Of course we have an obligation to be safe and to keep others safe and healthy, but we need to be cautious and sensitive about how we do that.  Our community is engaged in the deeply exciting and energizing project of imagining a new building on this campus.  The creative process with Finegold Alexander, architects out of Boston generously funded to help us in this concept design phase, has opened up the essential questions of health, safety and security, along with sustainability, deep connection to the outdoors and the land, transitions from secular to sacred spaces, social, intellectual and spiritual expressions.  The most important question, however, is who are we going to be as a community preparing to enter into a future new building. What are the values that we most want reflected that will allow us to thrive in a new home?  There are many ways we could each answer that question, but respect and dignity for the multiple human faces who enter and seek safety, connection and refuge is at the heart of all of it. 

In that podcast with Bessel A van der Kolk on his book The Body Keeps the Score, he talks powerfully about the tools that help with the body’s reaction to trauma including therapies like EMDR and MDMA, but also about dancing, yoga, singing, praying, meditating together.  These are all modalities that transcend the pain and anxiety of separation and difference and that we can all engage in during these holidays whether we are inside, outside or at home.  

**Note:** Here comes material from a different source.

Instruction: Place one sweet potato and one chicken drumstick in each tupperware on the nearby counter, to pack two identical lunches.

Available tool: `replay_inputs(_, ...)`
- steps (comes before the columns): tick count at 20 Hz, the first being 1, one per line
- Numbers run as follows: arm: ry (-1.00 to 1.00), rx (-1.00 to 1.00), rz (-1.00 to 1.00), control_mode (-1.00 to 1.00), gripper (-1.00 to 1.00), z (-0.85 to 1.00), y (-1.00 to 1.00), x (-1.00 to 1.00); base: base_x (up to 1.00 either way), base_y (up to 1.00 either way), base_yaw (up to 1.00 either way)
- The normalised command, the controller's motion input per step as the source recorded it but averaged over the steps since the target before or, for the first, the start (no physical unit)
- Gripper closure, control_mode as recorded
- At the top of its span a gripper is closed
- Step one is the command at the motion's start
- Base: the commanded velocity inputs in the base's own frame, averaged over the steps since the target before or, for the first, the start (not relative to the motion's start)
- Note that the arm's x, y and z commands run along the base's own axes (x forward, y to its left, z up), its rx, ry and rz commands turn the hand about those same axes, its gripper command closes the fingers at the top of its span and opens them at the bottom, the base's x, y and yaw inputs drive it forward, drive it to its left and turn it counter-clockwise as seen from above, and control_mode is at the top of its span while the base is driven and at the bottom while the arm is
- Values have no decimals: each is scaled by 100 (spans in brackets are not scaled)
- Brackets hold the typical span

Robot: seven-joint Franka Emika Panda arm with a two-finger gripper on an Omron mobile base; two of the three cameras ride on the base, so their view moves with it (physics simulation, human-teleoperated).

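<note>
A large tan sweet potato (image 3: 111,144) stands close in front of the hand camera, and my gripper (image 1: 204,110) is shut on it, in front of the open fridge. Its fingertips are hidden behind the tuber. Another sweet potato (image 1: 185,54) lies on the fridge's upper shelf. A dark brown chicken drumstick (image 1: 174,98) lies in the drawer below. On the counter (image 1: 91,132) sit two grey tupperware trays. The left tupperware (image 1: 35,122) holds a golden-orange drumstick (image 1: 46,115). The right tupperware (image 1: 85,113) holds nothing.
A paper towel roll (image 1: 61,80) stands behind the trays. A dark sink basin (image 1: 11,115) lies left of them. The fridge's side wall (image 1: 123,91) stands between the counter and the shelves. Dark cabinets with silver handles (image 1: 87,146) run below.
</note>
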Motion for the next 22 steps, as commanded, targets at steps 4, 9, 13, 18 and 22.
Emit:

The famous cave story from the Talmud with which I opened (Shabbat 33b) concludes with the father and son seeing a man carrying two bundles of fragrant myrtle right before Shabbat. R. Elazar asks him, “why two bundles, wouldn’t one suffice?”  The man explains, “one for zachor, remembering and one for shamor, keeping the Shabbat.”  Rabbi Shimon was comforted and said “see how precious are the mitzvot to the Jewish people!”  The power of the rituals and the liturgy of Rosh HaShanah, the voice of the shofar - beautiful and elevating rituals, mitzvot inspiring and aromatic and pleasing, like those myrtle branches.  From behind a mask and with open hearts and eyes we emerge from a dark cave, seeing with tenderness, love and possibility the beauty and hope, even in the knowledge that we don’t know what is happening next nor when we might have to go back into the cave.